Сетис неслышно подошел ближе. Коснулся ладонью деревянной створки, ощутил ее прочность, крепость приваренных поперек железных брусьев двойной толщины. Потом, едва дыша, заглянул.
Комната была полна пламени.
Стены в ней были огненно-красные, сверкали бесчисленными гранями тонких рубиновых пластин. Пол тоже был красный, усыпанный странным кровавым песком, который добывали в приисках Калессара, — не песок даже, а истолченные в пыль кости исчезнувших чудовищ, более древних, чем горы.
На полу скорчился Аргелин. Он сидел спиной к Сетису и шептал, и слегка покачивался в такт словам, опустив голову, обхватив себя руками. Мантра, которую он повторял, состояла из одного-единственного слова, и неслышный шепот его был тише, чем шелест волны на заброшенном берегу.
— Гермия, — шептал он. — Гермия. Гермия.
И она была вокруг него, повсюду, в отблесках бесчисленных свечей. Со всех сторон на него с неизменной укоризной взирали ее портреты: большие и маленькие, из камня и терракоты, из слоновой кости и сандалового дерева. Черные — из гагата, голубые — из ляпис-лазури, зеленые — из малахита. В этой пламенной комнате Гермия была повсюду — на столах, на полках, она стояла в полный рост, расхаживала по белому мрамору, сидела на расписных тронах, протягивала к морю деревянные руки, стояла в маске и регалиях перед Оракулом. В ее сердитых глазах сверкали отблески пламени, легкий ветерок шевелил платье.
Сетис не мог сдвинуться с места. Хотел попятиться, уйти, но не смог. Ему казалось, что он не издает ни звука, однако сердце бешено колотилось, а дыхание оглушительными хрипами рвалось из груди.

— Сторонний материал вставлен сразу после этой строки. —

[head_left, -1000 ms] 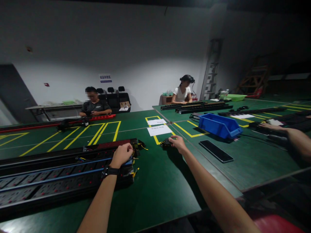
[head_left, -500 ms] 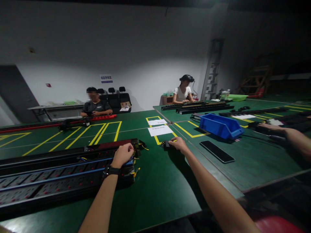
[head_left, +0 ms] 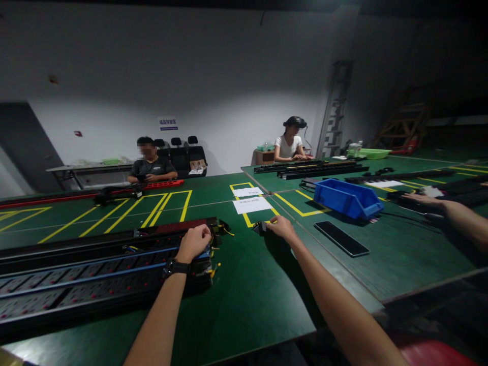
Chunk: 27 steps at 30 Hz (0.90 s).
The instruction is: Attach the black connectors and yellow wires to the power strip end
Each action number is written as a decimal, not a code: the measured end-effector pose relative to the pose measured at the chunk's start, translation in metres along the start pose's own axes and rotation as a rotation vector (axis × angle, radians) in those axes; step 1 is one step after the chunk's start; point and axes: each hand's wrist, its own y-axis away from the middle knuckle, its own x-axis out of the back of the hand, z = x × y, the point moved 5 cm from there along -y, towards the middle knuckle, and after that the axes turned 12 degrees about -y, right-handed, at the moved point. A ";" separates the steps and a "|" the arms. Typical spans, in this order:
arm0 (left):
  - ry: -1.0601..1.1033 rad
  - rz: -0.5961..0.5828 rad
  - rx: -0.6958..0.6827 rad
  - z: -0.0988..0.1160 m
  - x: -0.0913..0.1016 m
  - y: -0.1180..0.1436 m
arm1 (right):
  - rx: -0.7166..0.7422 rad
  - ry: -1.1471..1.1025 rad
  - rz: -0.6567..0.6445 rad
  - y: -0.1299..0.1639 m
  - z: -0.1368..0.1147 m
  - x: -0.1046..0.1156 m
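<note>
My left hand point(head_left: 195, 242), a dark watch on its wrist, is curled over the right end of a row of long black power strips point(head_left: 114, 272). Its fingertips are turned away from view, so what they grip there is hidden. Yellow-tipped wires point(head_left: 216, 269) stick out of that end. Farther right, my right hand point(head_left: 282, 229) pinches a small black angular part point(head_left: 260, 228) at the table surface, beside a yellow tape outline. White paper labels point(head_left: 251, 205) lie just beyond the part.
Right of my hand are a smartphone point(head_left: 342, 238) and a blue bin point(head_left: 346, 198). A co-worker's arm point(head_left: 453, 211) reaches in at the right edge. Two people sit across the green table point(head_left: 244, 315). Black rails point(head_left: 320, 169) lie at the back.
The view has shifted very slightly. Both hands stay in the same places, and the small black part sits at nearly the same spot.
</note>
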 end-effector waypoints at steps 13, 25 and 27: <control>-0.009 0.012 -0.011 0.001 -0.003 0.001 | 0.667 0.046 -0.470 0.109 -0.145 -0.072; 0.024 0.006 0.001 0.005 0.002 0.005 | 0.608 0.034 -0.531 0.128 -0.167 -0.122; 0.035 0.016 -0.011 0.005 0.001 0.004 | 0.594 -0.036 -0.533 0.126 -0.167 -0.125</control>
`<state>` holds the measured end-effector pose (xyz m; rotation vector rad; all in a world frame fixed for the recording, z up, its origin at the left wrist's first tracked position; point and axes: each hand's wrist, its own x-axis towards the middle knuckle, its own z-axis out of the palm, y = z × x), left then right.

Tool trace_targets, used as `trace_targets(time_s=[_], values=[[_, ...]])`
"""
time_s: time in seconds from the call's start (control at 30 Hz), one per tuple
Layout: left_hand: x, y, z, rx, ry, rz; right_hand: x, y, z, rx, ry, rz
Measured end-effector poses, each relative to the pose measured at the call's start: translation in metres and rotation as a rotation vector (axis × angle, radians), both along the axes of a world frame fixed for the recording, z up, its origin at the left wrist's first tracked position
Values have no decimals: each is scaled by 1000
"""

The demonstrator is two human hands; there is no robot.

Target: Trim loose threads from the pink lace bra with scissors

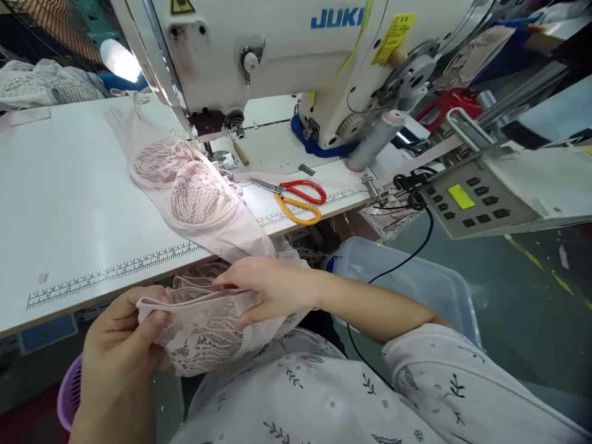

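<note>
Over my lap I hold a pale pink lace bra (203,336), its hemmed upper edge stretched between my hands. My left hand (124,336) pinches the left end of that edge between thumb and fingers. Farther right, my right hand (268,287) grips the same piece, with fingers behind the edge and thumb on the front. Another pale pink bra (198,191) with lace cups lies on the sewing table, one side hanging over the front edge near my right hand. Whether the two pieces are joined is hidden. The sewing machine (268,55) stands behind, its needle area beside the cups.
Red-and-orange-handled scissors (296,200) lie at the table's front edge. A thread cone (377,142) and a control box (481,191) are at right. Below stands a clear plastic bin (407,277), with a black cable hanging across it. A purple basket (69,394) is low at left.
</note>
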<state>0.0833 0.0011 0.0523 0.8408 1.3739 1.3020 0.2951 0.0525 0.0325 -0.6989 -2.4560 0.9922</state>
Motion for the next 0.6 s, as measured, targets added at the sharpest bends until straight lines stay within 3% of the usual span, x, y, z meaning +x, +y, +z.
trace_targets(time_s=[0.17, 0.4, 0.6], values=[[-6, -2, 0, 81, 10, -20, -14, -7, -10, -121, -9, -45], [-17, 5, -11, -78, 96, 130, -17, -17, -11, 90, -136, -90], [-15, 6, -10, -82, 119, 109, -20, -23, -11, 196, -180, -104]])
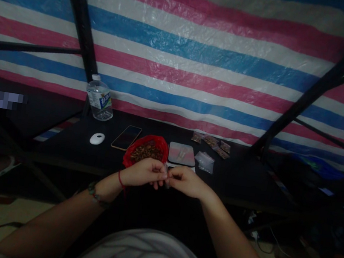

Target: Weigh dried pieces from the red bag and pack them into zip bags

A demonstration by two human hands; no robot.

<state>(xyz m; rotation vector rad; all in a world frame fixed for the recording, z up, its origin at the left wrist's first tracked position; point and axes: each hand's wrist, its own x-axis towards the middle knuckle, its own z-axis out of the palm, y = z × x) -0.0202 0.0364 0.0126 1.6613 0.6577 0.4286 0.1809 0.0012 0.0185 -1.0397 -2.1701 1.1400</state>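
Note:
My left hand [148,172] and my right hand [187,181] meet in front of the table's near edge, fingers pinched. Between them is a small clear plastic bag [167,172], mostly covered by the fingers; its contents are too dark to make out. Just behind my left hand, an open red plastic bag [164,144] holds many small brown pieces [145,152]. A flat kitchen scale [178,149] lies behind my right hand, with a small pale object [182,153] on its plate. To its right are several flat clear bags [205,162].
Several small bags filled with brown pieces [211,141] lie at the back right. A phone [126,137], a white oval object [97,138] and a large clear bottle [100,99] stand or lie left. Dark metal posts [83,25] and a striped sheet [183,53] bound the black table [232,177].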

Аргелин прервал молитву, поднял голову. Сетис отступил на шаг, но было поздно. Очень осторожно, полностью владея собой, Аргелин обернулся.
На его лице плясали красные отблески света. Он ничего не сказал.
Сетис открыл было рот, чтобы извиниться, придумать какой-нибудь предлог. Тягостное молчание было насыщено угрозой. Потом генерал встал, взял со стола кривую бронзовую саблю и одним хорошо рассчитанным взмахом оттеснил Сетиса к стене, глубоко погрузил острие в кожу на шее.
Сетис стоял не шевелясь, затаив дыхание. Он чувствовал на горле прикосновение холодной стали, слышал, как тонкой струйкой стекает теплая кровь.
— Я никогда никому не расскажу, — прошептал он.
Аргелин подошел совсем близко, его глаза были черны.
— Ты никогда больше ничего не расскажешь.
Громадное лезвие застелило весь мир. Сетис не мог вздохнуть. Перед ним сгустилась тьма; хотелось упасть в нее, но тут из глубины, о которой он сам не ведал, поднялись остатки мужества, и он сказал:
— Люди Ингельда разоряют Порт. Гибнут люди.